Deploy AI Models in Just Three Lines of Code!

The development of artificial intelligence applications is accelerating, and the deployment work that developers face is becoming increasingly complex.The endless array of algorithm models, various architectures of AI hardware, different deployment requirements (servers, services, embedded, mobile, etc.), and different operating systems and programming languages pose significant challenges for AI developers in project implementation.

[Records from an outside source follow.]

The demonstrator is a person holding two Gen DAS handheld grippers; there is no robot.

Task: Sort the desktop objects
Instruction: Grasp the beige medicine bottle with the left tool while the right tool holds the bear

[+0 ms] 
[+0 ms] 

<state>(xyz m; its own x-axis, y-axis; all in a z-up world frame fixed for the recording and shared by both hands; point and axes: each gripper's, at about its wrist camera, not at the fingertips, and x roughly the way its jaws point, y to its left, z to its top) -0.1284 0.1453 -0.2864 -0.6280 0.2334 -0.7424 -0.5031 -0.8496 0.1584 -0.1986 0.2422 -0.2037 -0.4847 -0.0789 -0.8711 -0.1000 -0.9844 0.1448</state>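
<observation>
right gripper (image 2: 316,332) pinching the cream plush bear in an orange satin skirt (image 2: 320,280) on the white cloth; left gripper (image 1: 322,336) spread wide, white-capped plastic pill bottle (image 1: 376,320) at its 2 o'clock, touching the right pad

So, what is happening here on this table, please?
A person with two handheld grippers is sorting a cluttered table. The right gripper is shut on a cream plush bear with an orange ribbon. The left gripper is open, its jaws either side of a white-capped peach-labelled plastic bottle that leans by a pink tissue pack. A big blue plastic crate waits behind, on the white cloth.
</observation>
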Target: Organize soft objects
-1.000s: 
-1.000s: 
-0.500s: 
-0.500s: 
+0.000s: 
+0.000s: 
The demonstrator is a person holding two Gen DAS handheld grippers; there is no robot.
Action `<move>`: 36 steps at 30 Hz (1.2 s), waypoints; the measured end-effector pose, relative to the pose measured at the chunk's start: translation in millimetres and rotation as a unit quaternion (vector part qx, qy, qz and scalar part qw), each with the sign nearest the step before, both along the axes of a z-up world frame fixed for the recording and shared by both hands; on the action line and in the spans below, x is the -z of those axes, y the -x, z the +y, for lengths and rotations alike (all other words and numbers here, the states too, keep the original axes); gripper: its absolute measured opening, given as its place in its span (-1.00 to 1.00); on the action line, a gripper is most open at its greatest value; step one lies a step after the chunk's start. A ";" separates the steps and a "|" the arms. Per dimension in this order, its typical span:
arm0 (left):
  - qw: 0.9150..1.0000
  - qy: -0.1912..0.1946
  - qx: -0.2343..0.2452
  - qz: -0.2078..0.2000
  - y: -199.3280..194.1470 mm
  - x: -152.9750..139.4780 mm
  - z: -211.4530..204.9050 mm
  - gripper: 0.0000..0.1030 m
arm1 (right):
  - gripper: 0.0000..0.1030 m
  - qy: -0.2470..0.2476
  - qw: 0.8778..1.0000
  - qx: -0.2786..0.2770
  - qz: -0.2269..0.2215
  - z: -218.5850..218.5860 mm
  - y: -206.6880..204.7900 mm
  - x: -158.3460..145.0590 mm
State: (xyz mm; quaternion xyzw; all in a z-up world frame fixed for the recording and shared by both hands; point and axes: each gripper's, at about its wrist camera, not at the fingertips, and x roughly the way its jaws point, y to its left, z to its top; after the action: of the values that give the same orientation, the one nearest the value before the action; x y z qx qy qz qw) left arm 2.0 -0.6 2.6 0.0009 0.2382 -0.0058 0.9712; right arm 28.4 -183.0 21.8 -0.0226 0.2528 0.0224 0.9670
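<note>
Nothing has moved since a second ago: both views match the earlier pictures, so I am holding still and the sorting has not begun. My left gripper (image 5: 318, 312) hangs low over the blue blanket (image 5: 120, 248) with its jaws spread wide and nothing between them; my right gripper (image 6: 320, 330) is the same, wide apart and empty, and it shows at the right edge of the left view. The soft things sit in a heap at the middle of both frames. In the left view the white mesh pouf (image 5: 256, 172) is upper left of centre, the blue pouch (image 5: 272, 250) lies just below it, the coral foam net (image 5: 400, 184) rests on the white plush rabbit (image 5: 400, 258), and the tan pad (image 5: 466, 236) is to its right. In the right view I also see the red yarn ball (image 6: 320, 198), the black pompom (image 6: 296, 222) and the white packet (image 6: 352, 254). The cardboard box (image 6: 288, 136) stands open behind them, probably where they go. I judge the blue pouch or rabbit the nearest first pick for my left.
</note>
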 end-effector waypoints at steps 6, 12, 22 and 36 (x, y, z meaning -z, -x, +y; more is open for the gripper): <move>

To solve the challenges of AI deployment, we initiated the FastDeploy project. FastDeploy standardizes the model API for important AI models in industrial deployment scenarios, providing downloadable demo examples that can run immediately. Compared to traditional inference engines, it achieves end-to-end inference performance optimization. FastDeploy also supports online (service deployment) and offline deployment forms, catering to different developers’ deployment needs.

After a year of intensive refinement, FastDeploy currently possesses three distinctive capabilities:

All-Scenario: Supports various hardware including GPU, CPU, Jetson, ARM CPU, Rockchip NPU, Amlogic NPU, and NXP NPU, supporting local deployment, service deployment, web deployment, mobile deployment, etc. It covers three major fields: CV, NLP, and Speech, supporting 16 mainstream algorithm scenarios including image classification, image segmentation, semantic segmentation, object detection, character recognition (OCR), face detection and recognition, portrait cutout, pose estimation, text classification, information extraction, pedestrian tracking, and speech synthesis.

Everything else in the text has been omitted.